> _Exercise directions_:
Your job is to return the whole listing unchanged while skipping its images.

> _Data section_:
'''

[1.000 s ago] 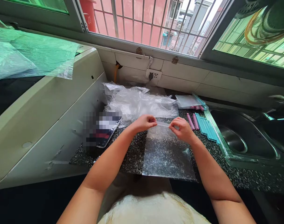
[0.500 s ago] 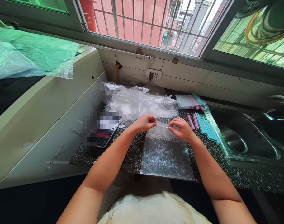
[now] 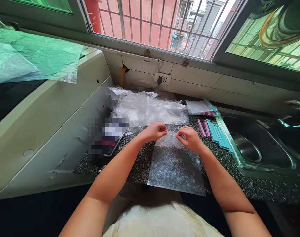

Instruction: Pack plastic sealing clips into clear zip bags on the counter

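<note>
A clear plastic bag (image 3: pixel 176 164) lies flat on the speckled counter, its near edge reaching the counter's front. My left hand (image 3: pixel 157 131) pinches the bag's far edge between thumb and fingers. A short way to the right, my right hand (image 3: pixel 189 138) grips the same edge in a like pinch. Between the two hands a narrow strip of the edge shows, lifted a little. Just beyond them is a heap of crumpled clear plastic bags (image 3: pixel 145 110). Several turquoise sealing strips (image 3: pixel 219 136) and two pink strips (image 3: pixel 203 128) lie right of my right hand.
A phone (image 3: pixel 114 135), partly blurred out, rests left of my left forearm. The sink (image 3: pixel 258 141) borders the counter on the right, a pale appliance side (image 3: pixel 53 125) on the left. A small stack of plastic bags (image 3: pixel 198 107) lies near the sink's far corner. Behind is a wall socket (image 3: pixel 162 79).
Both hands have shifted slightly, the right one a little left, narrowing the gap between them. The bag's near edge has slid a little toward me.
</note>
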Available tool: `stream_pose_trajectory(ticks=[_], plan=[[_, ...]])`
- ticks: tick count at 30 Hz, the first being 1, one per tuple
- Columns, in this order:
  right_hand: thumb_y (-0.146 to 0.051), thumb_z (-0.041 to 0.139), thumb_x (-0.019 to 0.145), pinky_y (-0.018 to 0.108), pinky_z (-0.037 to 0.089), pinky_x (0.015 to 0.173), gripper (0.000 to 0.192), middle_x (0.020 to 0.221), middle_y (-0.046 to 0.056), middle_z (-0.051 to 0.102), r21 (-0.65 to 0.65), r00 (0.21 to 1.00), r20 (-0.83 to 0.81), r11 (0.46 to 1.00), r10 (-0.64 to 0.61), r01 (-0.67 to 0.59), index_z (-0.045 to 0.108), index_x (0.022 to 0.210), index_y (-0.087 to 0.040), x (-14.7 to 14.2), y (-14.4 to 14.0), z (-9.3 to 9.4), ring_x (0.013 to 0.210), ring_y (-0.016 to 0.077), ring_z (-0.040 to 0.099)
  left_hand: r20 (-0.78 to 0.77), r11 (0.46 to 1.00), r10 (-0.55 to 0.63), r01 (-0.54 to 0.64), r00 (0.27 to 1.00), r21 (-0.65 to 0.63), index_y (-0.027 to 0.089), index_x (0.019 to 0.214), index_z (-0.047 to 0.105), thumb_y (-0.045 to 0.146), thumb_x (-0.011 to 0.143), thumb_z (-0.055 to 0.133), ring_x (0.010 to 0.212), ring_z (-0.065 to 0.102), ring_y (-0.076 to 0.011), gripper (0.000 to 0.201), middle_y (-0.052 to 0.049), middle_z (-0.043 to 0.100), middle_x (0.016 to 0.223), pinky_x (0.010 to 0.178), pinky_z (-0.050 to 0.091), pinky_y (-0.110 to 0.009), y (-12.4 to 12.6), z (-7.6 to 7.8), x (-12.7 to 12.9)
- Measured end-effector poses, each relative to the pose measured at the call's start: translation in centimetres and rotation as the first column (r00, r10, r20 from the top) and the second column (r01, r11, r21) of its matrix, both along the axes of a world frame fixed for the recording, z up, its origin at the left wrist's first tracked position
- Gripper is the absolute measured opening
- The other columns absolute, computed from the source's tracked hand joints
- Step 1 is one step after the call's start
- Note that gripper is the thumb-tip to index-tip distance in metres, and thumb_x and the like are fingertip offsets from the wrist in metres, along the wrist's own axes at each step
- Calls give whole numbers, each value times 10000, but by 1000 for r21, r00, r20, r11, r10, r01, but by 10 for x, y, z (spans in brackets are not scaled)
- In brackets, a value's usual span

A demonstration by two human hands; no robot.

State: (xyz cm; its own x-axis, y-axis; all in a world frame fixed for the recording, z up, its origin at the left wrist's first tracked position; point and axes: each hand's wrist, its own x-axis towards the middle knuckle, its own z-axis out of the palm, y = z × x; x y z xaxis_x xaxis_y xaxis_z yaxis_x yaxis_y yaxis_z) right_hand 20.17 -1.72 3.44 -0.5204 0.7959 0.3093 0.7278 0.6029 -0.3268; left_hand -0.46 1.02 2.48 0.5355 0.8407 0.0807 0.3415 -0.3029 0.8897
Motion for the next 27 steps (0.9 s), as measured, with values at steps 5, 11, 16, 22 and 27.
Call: stream_pose_trajectory(ticks=[5,11,16,22,27], plan=[[-194,551,773,287,340,668,131,661,24,623,25,1000,15,1000,-8,7,565,643,-188,0,-1,0,703,164,521,40,996,29,-25,999,-89,136,630,557,193,672,562,546,413,-80,71,41,468,553,536,321,-218,0,2,0],[-208,552,777,292,337,673,134,679,29,634,60,999,-7,997,-38,38,568,646,-191,3,0,3,707,167,528,108,983,16,5,994,-184,126,653,569,251,677,572,522,381,-70,127,48,439,535,512,279,-217,4,5,-6],[-221,544,782,298,339,675,142,681,29,633,70,998,-20,996,-51,52,564,644,-193,4,1,3,702,170,529,137,987,65,-44,988,-156,126,654,561,249,680,547,533,398,-73,127,38,470,554,532,295,-221,6,3,-8],[-223,538,785,300,349,678,149,680,32,631,58,999,-16,997,-52,53,561,641,-191,3,1,2,705,172,532,91,990,101,-91,991,-109,132,642,559,268,673,542,541,421,-86,141,29,495,561,537,315,-226,6,1,-7],[-211,541,771,299,358,669,139,670,30,637,6,999,-27,999,-44,44,566,635,-191,2,0,4,689,169,533,62,995,73,-69,995,-73,134,641,556,288,678,531,557,439,-95,160,23,510,578,553,330,-232,6,2,-9]])
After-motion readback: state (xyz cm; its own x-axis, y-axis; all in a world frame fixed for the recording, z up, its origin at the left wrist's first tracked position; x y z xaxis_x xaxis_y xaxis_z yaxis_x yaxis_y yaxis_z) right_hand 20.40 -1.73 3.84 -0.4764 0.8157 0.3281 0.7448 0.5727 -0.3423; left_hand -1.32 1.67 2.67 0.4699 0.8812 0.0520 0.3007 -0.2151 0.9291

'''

> _Answer for this exercise_:
[1.000 s ago] 
[0.500 s ago] 
[now] 

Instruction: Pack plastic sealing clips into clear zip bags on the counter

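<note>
A clear plastic bag (image 3: pixel 176 164) lies flat on the speckled counter, its near edge reaching the counter's front. My left hand (image 3: pixel 157 131) pinches the bag's far edge between thumb and fingers. A short way to the right, my right hand (image 3: pixel 189 138) grips the same edge in a like pinch. Between the two hands a narrow strip of the edge shows, lifted a little. Just beyond them is a heap of crumpled clear plastic bags (image 3: pixel 145 110). Several turquoise sealing strips (image 3: pixel 219 136) and two pink strips (image 3: pixel 203 128) lie right of my right hand.
A phone (image 3: pixel 114 135), partly blurred out, rests left of my left forearm. The sink (image 3: pixel 258 141) borders the counter on the right, a pale appliance side (image 3: pixel 53 125) on the left. A small stack of plastic bags (image 3: pixel 198 107) lies near the sink's far corner. Behind is a wall socket (image 3: pixel 162 79).
Both hands have shifted slightly, the right one a little left, narrowing the gap between them. The bag's near edge has slid a little toward me.
</note>
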Available tool: `stream_pose_trajectory(ticks=[_], plan=[[_, ...]])`
- ticks: tick count at 30 Hz, the first being 1, one per tuple
- Columns, in this order:
  right_hand: thumb_y (-0.146 to 0.051), thumb_z (-0.041 to 0.139), thumb_x (-0.019 to 0.145), pinky_y (-0.018 to 0.108), pinky_z (-0.037 to 0.089), pinky_x (0.015 to 0.173), gripper (0.000 to 0.192), middle_x (0.020 to 0.221), middle_y (-0.046 to 0.056), middle_z (-0.051 to 0.102), r21 (-0.65 to 0.65), r00 (0.21 to 1.00), r20 (-0.83 to 0.81), r11 (0.46 to 1.00), r10 (-0.64 to 0.61), r01 (-0.67 to 0.59), index_z (-0.045 to 0.108), index_x (0.022 to 0.210), index_y (-0.087 to 0.040), x (-14.7 to 14.2), y (-14.4 to 14.0), z (-9.3 to 9.4), ring_x (0.013 to 0.210), ring_y (-0.016 to 0.077), ring_z (-0.040 to 0.099)
  left_hand: r20 (-0.78 to 0.77), r11 (0.46 to 1.00), r10 (-0.55 to 0.63), r01 (-0.54 to 0.64), r00 (0.27 to 1.00), r21 (-0.65 to 0.63), index_y (-0.027 to 0.089), index_x (0.019 to 0.214), index_z (-0.047 to 0.105), thumb_y (-0.045 to 0.146), thumb_x (-0.011 to 0.143), thumb_z (-0.055 to 0.133), ring_x (0.010 to 0.212), ring_z (-0.065 to 0.102), ring_y (-0.076 to 0.011), gripper (0.000 to 0.201), middle_y (-0.052 to 0.049), middle_z (-0.043 to 0.100), middle_x (0.016 to 0.223), pinky_x (0.010 to 0.178), pinky_z (-0.050 to 0.091), pinky_y (-0.110 to 0.009), y (-12.4 to 12.6), z (-7.6 to 7.8), x (-12.7 to 12.9)
- Measured end-effector poses, each relative to the pose measured at the call's start: translation in centimetres and rotation as the first column (r00, r10, r20 from the top) and the second column (r01, r11, r21) of its matrix, both along the axes of a world frame fixed for the recording, z up, its origin at the left wrist's first tracked position
- Gripper is the absolute measured opening
- The other columns absolute, computed from the source's tracked hand joints
- Step 1 is one step after the call's start
- Note that gripper is the thumb-tip to index-tip distance in metres, and thumb_x and the like are fingertip offsets from the wrist in metres, along the wrist's own axes at each step
- Calls give whole numbers, each value times 10000, but by 1000 for r21, r00, r20, r11, r10, r01, but by 10 for x, y, z (spans in brackets are not scaled)
- In brackets, a value's usual span

A demonstration by two human hands; no robot.

State: (xyz cm; its own x-axis, y-axis; all in a world frame fixed for the recording, z up, its origin at the left wrist's first tracked position; point and axes: each hand's wrist, its own x-axis towards the middle knuckle, its own z-axis out of the palm, y = z × x; x y z xaxis_x xaxis_y xaxis_z yaxis_x yaxis_y yaxis_z) right_hand 20.17 -1.72 3.44 -0.5204 0.7959 0.3093 0.7278 0.6029 -0.3268; left_hand -0.46 1.02 2.48 0.5355 0.8407 0.0807 0.3415 -0.3029 0.8897
Motion for the next 27 steps (0.9 s), as measured, with values at steps 5, 11, 16, 22 and 27.
Call: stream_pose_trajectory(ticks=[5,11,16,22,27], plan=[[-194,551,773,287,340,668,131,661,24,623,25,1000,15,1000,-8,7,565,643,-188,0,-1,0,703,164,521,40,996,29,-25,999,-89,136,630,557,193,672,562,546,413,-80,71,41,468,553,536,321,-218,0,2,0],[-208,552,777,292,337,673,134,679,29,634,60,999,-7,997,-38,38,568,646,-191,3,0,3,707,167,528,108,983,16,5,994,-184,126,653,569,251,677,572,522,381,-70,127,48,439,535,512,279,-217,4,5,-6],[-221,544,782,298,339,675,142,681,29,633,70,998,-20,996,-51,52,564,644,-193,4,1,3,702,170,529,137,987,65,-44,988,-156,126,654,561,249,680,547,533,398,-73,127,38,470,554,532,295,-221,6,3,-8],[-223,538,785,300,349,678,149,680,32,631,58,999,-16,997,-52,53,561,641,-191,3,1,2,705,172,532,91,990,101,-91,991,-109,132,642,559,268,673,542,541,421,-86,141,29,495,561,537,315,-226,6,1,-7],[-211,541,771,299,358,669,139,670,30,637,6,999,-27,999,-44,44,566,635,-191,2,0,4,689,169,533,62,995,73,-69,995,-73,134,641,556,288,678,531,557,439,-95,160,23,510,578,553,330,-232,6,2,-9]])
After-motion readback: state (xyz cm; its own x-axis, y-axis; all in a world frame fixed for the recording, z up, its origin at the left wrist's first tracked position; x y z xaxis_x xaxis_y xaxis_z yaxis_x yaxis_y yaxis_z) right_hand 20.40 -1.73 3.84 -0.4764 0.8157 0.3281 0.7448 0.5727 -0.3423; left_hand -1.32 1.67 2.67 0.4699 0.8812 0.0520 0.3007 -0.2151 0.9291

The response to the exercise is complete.